По прибытию на место выяснилось, что ситуация скверная и моральным внушением все не обойдется. Разъяренный крупногабаритный мужик с топором носится по двору частного за женой и при этом явно не с намерением дров для печки наколоть. Действо сопровождается какофонией с истошными воплями удирающей от смерти женщины, рычащим матом преследователя и восторженным от происходящего лаем прыгающей по двору огромной овчарки.

 

Надо сказать, твердый топор и нежная женщина – вещи малосовместимые, а если говорить точнее, то при их совмещении обычно образуется совершенно новый предмет – труп. А это уже лишнее и патрульных по головке не погладят, поэтому надо что-то делать. Старший экипажа окриком «Стоять на месте, полиция, твою мать!» попытался было вразумить главу семейства, но в ответ чуть сам не получил топором по фуражке из-за забора. В попытке эффективного воздействия постреляли в воздух и сообщили агрессору, что следом будет вестись огонь на поражение – очень действенный способ, охлаждает пыл даже отъявленным хулиганам в самом тяжелом опьянении, но здесь и это не помогло. Сунулись перелезть через забор – но, во-первых, овчарка тут же взялась за оборону территории, а во-вторых не очень-то и хотели, все же за забором поспокойнее меры принимать, а рисковать шкурой за мизерную зарплату в планы никогда не входит.

 

Беглянка, несмотря на ошалевшее от страха состояние все же приняла единственно верное решение – выскочила со двора на улицу. Следом за ней, в шлейфах перегара, вылетел суженый с топором. Один из патрульных ловко захлопнул калитку, тем самым заблокировав собаку и уменьшив состав действующих лиц, второй удачно подставил дебоширу подножку, третий же успел со всей дури огреть затылок падающего тела рукояткой пистолета и удачно увернулся от вылетевшего из ослабшей руки топора.

 

Враг оказался поверженным наземь, одет в наручники, но побежденным себя не считал - убедительно рычал брызжа слюной, бодался и могучими нижними конечностями силился причинить телесные повреждения служителям порядка. Но, когда преступник в наручниках и без топора, то успокоить такого является для трех опытных полицейских делом техники и плевым - обычно с двух ударов укладывают.

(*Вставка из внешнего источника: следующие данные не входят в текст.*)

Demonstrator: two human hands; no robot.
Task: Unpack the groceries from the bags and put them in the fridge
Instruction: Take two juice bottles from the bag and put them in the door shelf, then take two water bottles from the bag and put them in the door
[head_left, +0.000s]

На этот раз пришлось, конечно, повозиться, но все ж затолкали в машину и привязали для верности ремнями к сиденью.

 

Все это время потерпевшая в слезах и соплях, навзрыд и не стесняясь в выражениях, с помутневшим от перенесенного ужаса и внезапного спасения сознанием, в истерике умоляла о совершении возмездия над семейным тираном, попутно припоминая загубленные лучшие годы своей непростой жизни. Сержант, минуту ранее чуть было не отхвативший топором, ее успокаивал, обещая принять меры и наказать по всей строгости, чего, впрочем, женщине не хватало. По ее разумению, четвертование злодея после истязания всеми известными человечеству пытками, с последующим кремированием гада и распылением пепла по космосу являлось бы в этой ситуации чрезмерной добродетелью. Она пережила шок и сейчас желала жесточайшей расправы. Не будь рядом полиции – с удовольствием бы и сама за топорик взялась.

 

В конце концов и перед отбытием в РУВД лейтенант, будучи наиболее подкованным в уголовном праве, сообщил: «Да прекратите вы истерить! Ваш муж только  применил опасное насилие в отношении власти, а это уголовная статья – от пяти до десяти лет лишения свободы! Так что, гражданка, вы уж не волнуйтесь, минимум «восьмерку» этот выродок получит…»

 

Тут потерпевшая вдруг неожиданно умолкает и слегка задумывается. Амплитуда всхлипываний выравнивается, руки спешно размазывают по лицу остатки слез, в глазах загорается ревнивая решимость. Страдальческий вид переключается на режим сострадания и эта женщина, которая буквально еще несколько минут назад имевшая все шансы превратиться в набор мясных запчастей, истошно вопит вдогонку отъезжающей патрульной машине: «Кровииииинушка моя, роооодненький ты мой! Ах вы менты, волки позорные, да что ж вы творите?! На полжизни законопатить! В темницу, за решетку, любимый ты ж мой!!! Аааааааа…!!!»

 

Чуть позже в РУВД я наблюдал душераздирающую картину – сквозь решетку «обезьянника» стояли обнявшись двое влюбленных, своим чувственным видом бросая вызов ментовскому беспределу и олицетворяя вечные семейные ценности и сплочение влюбленных душ.